In-situ Beobachtung von Strukturänderungen während des Metall-Halbleiter-Übergangs in Bleitellurid  
 

23. September 2021

Bleitellurid ist ein wichtiges thermoelektrisches Material, aber sein Metall zu Halbleiter Übergang bei ca. 230 °C ist bis heute nicht vollständig verstanden. Nun liefert atomar aufgelöste Transmissionselektronenmikroskopie strukturelle Einblicke in diesen Phasenübergang und erklärt das metallische Verhalten durch lokale strukturelle Änderungen, welche zur Ausbildung eines Versetzungsnetzwerks innerhalb seiner Kochsalzstruktur führen.

Das Interesse an Bleichalkogeniden als thermoelektrisches Material geht auf Thomas Seebeck zurück. Bereits in seinem Bericht aus dem Jahre 1822 über die Entdeckung der Thermoelektrizität beschrieb er Bleiglanz, eine natürliche Form des Bleisulfids, als ein Material, welches elektrischen Strom liefert, wenn es einem Temperaturgefälle ausgesetzt wird. Die NASA führte in den 1970 und 1980er Jahren erfolgreich Raumfahrtprogramme unter Verwendung von Radioisotop betriebenen thermoelektrischen Generatoren durch, welche auf Bleitellurid-Materialien basierten. Als potentielle Anwendungen werden thermoelektrische Generatoren in Kraftwerken diskutiert, um Abwärme in Elektrizität umzusetzen oder in Fahrzeugen, um den Treibstoffwirkungsgrad zu erhöhen. Außerdem fand es bereits Zugang in das alltägliche Leben in Form von Smartwatches, welche durch Körperwärme betrieben werden.

Die elektronischen Eigenschaften von Bleitellurid sind immer noch von hohem wissenschaftlichen und praktischen Interesse und im Hinblick auf die Zyklenstabilität des Materials von besonderer Wichtigkeit bedingt durch den noch nicht geklärten Metall-Halbleiter Übergang bei Temperaturen um die 230 °C. Als ein Grund für dieses Verhalten wurde die Anwesenheit von Überschuss-Atomen nach der Einkristall-Synthese und der Verdampfung von Tellur diskutiert. Daneben wurden die Bildung und das Ausheilen von Defekten in Betracht gezogen, welche durch mechanisches Vermahlen und Sintern der Probe entstehen können. Als weitere möglichen Gründe für metallisches Verhalten wurde die Anregung von Elektronen-Loch Paaren durch Defektbildung bei erhöhten Temperaturen und temperaturabhängige Bandübergange aufgeführt. Alle diese Ansätze setzen voraus, dass die Bleitellurid-Kristallstruktur (Kochsalztyp) im Wesentlichen unverändert bleibt.
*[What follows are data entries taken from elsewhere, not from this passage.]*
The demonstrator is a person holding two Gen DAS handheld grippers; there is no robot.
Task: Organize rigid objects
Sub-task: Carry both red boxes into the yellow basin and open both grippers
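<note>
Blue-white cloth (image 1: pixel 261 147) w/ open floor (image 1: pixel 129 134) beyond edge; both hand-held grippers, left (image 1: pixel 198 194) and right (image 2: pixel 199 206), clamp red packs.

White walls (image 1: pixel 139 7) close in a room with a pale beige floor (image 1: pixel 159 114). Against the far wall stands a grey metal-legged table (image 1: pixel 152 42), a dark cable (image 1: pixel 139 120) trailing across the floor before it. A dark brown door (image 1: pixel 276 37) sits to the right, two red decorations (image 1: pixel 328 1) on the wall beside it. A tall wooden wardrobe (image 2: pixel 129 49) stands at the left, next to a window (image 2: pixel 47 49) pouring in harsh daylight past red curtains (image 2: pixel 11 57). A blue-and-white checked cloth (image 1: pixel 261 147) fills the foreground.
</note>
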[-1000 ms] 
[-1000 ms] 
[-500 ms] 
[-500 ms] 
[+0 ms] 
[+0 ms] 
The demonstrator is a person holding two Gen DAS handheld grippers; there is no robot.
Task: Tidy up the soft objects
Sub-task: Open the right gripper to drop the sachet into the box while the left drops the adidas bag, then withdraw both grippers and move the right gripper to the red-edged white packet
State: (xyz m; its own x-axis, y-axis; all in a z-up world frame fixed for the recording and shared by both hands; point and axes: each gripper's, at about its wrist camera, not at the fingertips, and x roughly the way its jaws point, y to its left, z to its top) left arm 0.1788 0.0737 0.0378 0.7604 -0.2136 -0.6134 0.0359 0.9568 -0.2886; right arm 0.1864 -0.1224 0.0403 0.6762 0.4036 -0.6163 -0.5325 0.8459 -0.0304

Um die strukturellen Ursachen für diesen speziellen elektronischen Übergang aufzuklären, wurden temperaturabhängige, atomar aufgelöste, in-situ transmissionselektronen-mikroskopische Untersuchungen an einkristallinem Bleitellurid durchgeführt. Unterhalb der Übergangstemperatur von ca. 230 °C wurde die Bildung eines Versetzungsnetzwerkes beobachtet, welches durch Verschiebung von NaCl-ähnlichen Atomreihen senkrecht zur {100} Richtung beobachtet wurden.  Diese lokalen Strukturänderungen führen zum Auftreten von elektronischen in-gap Zuständen (die Bandlücke wird dadurch geschlossen) und bedingen ein metallisches elektronisches Transportverhalten. Das Versetzungsnetzwerk verschwindet mit steigender Temperatur und ergibt eine Halbleiterleitfähigkeit. Beim Abkühlen erscheint das Netzwerk wieder und damit auch die metallische Leitfähigkeit.

Die Verschiebungen der atomaren Schichten senkrecht zur {100} Richtung unterhalb der Übergangstemperatur von ca.  230°C werden durch stereochemisch aktive, freie Elektronenpaare am Bleiatom verursacht. Dies zieht auch Änderungen der elektronischen Struktur nach sich. Die Lücke in der Bandstruktur des idealen Kochsalztyp Bleitellurid-Kristallgitters schließt sich und das Material verhält sich wie ein Metall in elektrischen Transportmessungen. Temperaturerhöhung oberhalb des charakteristischen Werts von ca. 230°C führt zu Unordnung der freien Elektronenpaare und die Kristallstruktur geht in das ideale Kochsalz-Gitter über und wird halbleitend.